§ **Brief**: For this exercise, return exactly the lines of the material below that begin at the one with "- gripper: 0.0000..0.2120" and stop after the one with "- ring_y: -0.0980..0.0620".

▬▬▬▬▬▬▬▬▬▬

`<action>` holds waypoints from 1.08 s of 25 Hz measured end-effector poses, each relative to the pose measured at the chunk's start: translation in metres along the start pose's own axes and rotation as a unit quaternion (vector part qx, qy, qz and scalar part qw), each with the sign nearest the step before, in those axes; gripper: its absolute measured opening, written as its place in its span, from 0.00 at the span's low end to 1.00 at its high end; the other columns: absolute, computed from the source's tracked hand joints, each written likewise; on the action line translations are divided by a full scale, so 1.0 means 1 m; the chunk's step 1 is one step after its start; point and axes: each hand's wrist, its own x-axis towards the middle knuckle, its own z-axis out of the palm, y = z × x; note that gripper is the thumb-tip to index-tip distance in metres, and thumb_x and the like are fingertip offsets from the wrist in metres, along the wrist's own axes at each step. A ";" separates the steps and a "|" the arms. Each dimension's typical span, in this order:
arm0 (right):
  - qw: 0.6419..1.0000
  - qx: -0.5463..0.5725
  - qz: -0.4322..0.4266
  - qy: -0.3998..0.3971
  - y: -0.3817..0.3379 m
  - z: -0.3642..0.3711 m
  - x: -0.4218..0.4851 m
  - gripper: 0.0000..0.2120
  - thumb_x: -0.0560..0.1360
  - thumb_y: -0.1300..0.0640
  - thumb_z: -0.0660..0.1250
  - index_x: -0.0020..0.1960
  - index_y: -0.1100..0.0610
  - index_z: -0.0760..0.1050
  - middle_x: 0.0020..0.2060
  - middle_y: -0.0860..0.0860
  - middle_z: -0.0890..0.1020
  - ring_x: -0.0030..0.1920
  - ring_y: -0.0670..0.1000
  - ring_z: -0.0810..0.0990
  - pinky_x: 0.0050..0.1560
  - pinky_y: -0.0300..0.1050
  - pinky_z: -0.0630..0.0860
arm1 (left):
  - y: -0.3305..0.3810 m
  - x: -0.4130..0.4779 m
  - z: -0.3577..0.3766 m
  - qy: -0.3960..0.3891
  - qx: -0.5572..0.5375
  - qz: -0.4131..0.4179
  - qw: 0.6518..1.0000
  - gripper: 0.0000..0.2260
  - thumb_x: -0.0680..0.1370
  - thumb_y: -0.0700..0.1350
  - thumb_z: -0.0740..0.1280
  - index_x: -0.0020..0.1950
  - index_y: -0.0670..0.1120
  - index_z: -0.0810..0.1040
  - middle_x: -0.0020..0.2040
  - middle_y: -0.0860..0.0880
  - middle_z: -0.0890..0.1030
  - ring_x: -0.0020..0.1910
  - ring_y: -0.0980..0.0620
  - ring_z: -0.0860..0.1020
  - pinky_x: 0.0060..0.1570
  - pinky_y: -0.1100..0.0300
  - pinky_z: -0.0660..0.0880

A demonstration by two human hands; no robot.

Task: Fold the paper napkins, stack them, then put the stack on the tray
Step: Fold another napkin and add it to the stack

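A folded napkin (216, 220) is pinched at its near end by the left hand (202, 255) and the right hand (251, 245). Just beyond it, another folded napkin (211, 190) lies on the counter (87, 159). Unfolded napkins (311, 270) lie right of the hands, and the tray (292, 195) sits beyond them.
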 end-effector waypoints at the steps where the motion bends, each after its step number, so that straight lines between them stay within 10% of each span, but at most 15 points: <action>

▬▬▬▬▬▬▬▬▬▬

§ **Solution to this problem**:
  - gripper: 0.0000..0.2120
  - thumb_x: -0.0560..0.1360
  - thumb_y: -0.1300..0.0640
  - thumb_z: -0.0660..0.1250
  - index_x: -0.0020..0.1960
  - index_y: -0.1100..0.0610
  - index_z: -0.0760..0.1050
  - middle_x: 0.0020..0.2060
  - middle_y: -0.0860..0.0860
  - middle_z: -0.0890..0.1020
  - ring_x: -0.0030..0.1920
  - ring_y: -0.0670..0.1000
  - ring_z: -0.0810..0.0990
  - pinky_x: 0.0050..0.1560
  - pinky_y: -0.0300..0.1050
  - pinky_z: -0.0630..0.0860
arm1 (left):
  - y: -0.3305..0.3810 m
  - x: -0.4130..0.4779 m
  - z: -0.3577..0.3766 m
  - qy: -0.3960..0.3891
  - qx: -0.5572..0.5375
  - qz: -0.4131..0.4179
  - qw: 0.6518..1.0000
  - gripper: 0.0000..0.2260
  - thumb_x: -0.0680..0.1370
  - thumb_y: -0.0700..0.1350
  - thumb_z: -0.0740..0.1280
  - index_x: -0.0020..0.1950
  - index_y: -0.0670..0.1120
  - index_z: -0.0810..0.1040
  - middle_x: -0.0020..0.2040
  - middle_y: -0.0860..0.0880
  - middle_z: -0.0890..0.1030
  - ring_x: -0.0020..0.1910
  - ring_y: -0.0980..0.0620

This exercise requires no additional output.